Optionally, the weapon system further comprises a buffer device, and the weapon motor is connected with the combat weapon through the buffer device.

Optionally, the buffer device comprises a weapon bearing and a bearing seat, wherein two ends of the bearing seat are respectively connected with the weapon motor and the weapon bearing; the weapon bearing is connected with the combat weapon.

Optionally, the buffering device further comprises a bearing housing, the weapon motor, the bearing seat and the weapon bearing are sleeved with the bearing housing, the upper end of the bearing housing is connected with the upper plate, and the lower end of the bearing housing is connected with the lower plate.

Optionally, the motion system is a four wheel drive configuration.

Compared with the prior art, the beneficial effects of the utility model reside in that:

1, the utility model provides a modularization overhead rotary robot is through designing the fuselage system into plate grafting structure to set up the weapon system in the top of fuselage system, simplify the structure on the one hand, weight reduction, on the other hand has still reduced the degree of difficulty of production, assembly and maintenance, is convenient for realize the mass production of modularization overhead rotary robot.

2, the modular overhead rotary robot provided by the utility model designs the body system into a structure that a plurality of plates are inserted, and designs the weapon system and the motion system into a modular structure, so that the body system has simple structure, convenient assembly and light weight; on the other hand, the maintenance convenience of the machine body system is reduced, and the service life of the modularized overhead rotary robot is prolonged.

Drawings

In order to more clearly illustrate the technical solutions in the embodiments of the present invention, the drawings used in the description of the embodiments will be briefly described below.

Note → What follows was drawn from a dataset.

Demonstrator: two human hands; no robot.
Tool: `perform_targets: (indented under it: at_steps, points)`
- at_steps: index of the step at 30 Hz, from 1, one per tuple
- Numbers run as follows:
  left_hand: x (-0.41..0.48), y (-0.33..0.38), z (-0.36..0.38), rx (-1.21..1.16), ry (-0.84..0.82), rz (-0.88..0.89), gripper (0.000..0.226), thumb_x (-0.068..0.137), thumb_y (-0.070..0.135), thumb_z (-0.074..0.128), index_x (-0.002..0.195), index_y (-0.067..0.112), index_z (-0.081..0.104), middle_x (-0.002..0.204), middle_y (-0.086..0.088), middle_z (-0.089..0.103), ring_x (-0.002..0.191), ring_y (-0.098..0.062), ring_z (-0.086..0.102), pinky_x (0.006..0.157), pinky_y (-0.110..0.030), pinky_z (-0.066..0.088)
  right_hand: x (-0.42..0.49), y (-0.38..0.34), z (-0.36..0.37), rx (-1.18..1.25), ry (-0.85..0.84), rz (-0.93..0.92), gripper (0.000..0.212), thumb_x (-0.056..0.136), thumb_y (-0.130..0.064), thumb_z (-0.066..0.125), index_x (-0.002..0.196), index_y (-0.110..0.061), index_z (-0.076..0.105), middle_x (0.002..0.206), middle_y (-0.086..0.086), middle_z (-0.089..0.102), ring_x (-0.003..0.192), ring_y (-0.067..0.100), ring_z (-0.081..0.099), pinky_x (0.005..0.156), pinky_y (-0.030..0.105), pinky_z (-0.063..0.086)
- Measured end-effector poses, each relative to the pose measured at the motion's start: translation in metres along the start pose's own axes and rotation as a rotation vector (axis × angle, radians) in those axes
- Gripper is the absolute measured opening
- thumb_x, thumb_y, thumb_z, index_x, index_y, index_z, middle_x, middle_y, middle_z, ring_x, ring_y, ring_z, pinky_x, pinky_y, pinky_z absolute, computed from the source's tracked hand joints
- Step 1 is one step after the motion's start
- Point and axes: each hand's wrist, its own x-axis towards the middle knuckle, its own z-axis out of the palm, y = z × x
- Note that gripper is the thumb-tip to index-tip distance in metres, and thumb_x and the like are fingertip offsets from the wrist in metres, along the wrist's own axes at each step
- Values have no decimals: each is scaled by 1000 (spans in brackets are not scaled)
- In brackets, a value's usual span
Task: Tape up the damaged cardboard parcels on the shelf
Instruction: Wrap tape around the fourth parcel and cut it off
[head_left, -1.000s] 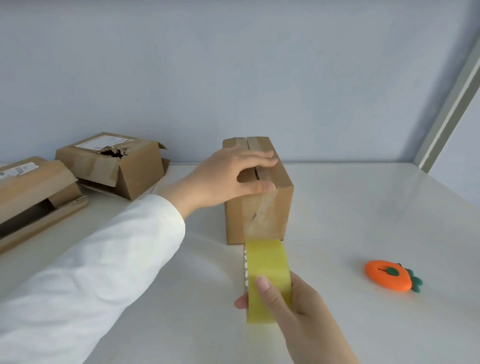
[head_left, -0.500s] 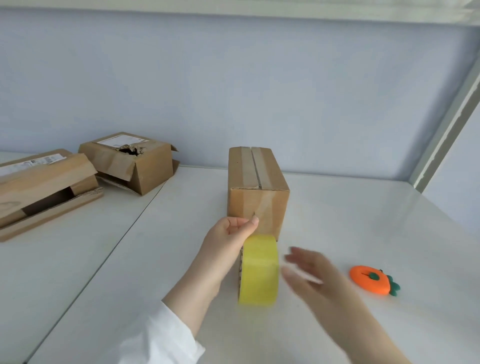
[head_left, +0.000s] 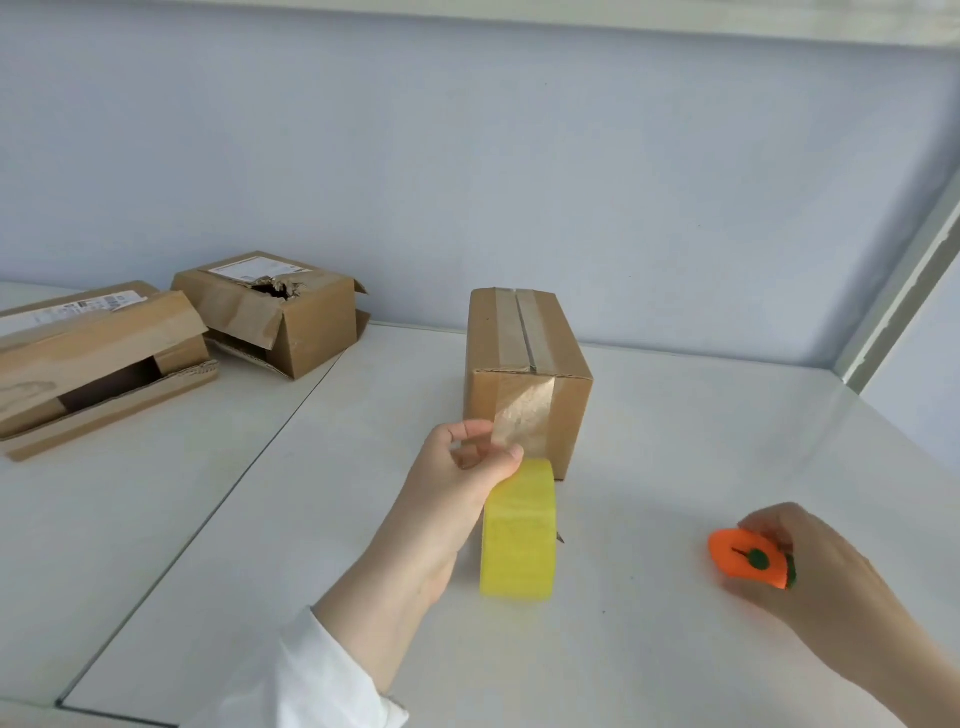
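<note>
item 1, left hand (head_left: 452, 499): fingers and thumb curled in a pinch at the top of the tape roll (head_left: 519, 540), which stands on edge on the shelf (head_left: 727, 441) directly under the pinch; nothing else held.

item 2, parcel (head_left: 524, 358): just beyond the pinch, long axis running straight away from it, top seam taped; a clear tape strip (head_left: 524, 415) comes down its near face toward the roll (whether it joins the roll cannot be made out).

item 3, right hand (head_left: 821, 577): closed round an orange carrot-shaped cutter (head_left: 748, 558), well apart to the right of the left grip, low over the shelf.

item 4, key relation: the strip lies left of the cutter and runs far-to-near; a cut would likely cross its width between roll and parcel, so the right hand has to travel left.

item 5, torn parcel (head_left: 291, 322) and long open parcel (head_left: 98, 348): far left of both grips, hole and flaps open.
</note>
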Motion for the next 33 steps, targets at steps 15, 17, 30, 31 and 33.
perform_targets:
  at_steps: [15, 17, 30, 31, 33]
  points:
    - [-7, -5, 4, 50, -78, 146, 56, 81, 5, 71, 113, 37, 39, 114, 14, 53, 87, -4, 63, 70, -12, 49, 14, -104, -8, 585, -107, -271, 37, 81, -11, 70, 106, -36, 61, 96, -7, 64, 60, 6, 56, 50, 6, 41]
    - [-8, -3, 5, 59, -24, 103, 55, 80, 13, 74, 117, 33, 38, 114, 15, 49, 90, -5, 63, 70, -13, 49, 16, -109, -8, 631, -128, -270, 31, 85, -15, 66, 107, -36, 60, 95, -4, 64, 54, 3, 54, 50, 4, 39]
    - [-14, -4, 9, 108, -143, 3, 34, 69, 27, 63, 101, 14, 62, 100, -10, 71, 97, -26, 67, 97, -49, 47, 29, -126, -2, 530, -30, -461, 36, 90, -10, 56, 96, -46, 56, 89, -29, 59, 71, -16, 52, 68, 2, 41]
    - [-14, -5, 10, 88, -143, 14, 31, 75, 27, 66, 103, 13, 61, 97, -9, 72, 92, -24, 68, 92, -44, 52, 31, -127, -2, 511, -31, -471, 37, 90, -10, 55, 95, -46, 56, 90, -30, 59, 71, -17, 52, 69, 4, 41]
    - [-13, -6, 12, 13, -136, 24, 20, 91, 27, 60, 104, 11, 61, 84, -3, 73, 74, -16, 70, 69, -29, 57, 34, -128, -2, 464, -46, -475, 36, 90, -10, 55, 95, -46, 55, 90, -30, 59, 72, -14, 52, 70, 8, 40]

Fig. 1 is a schematic structural view of a modular overhead rotary robot of the present invention;

FIG. 2 is a schematic view of the upper plate structure of the present invention;

FIG. 3 is a simplified diagram of a weapon system mounting structure according to the present invention;

FIG. 4 is a second simplified diagram of the weapon system mounting structure of the present invention;

FIG. 5 is an exploded view of the weapon system mounting structure of the present invention;

fig. 6 is a schematic view of the internal structure of the modular overhead rotary robot of the present invention;

fig. 7 is a schematic view of the pot-lid weapon of the present invention.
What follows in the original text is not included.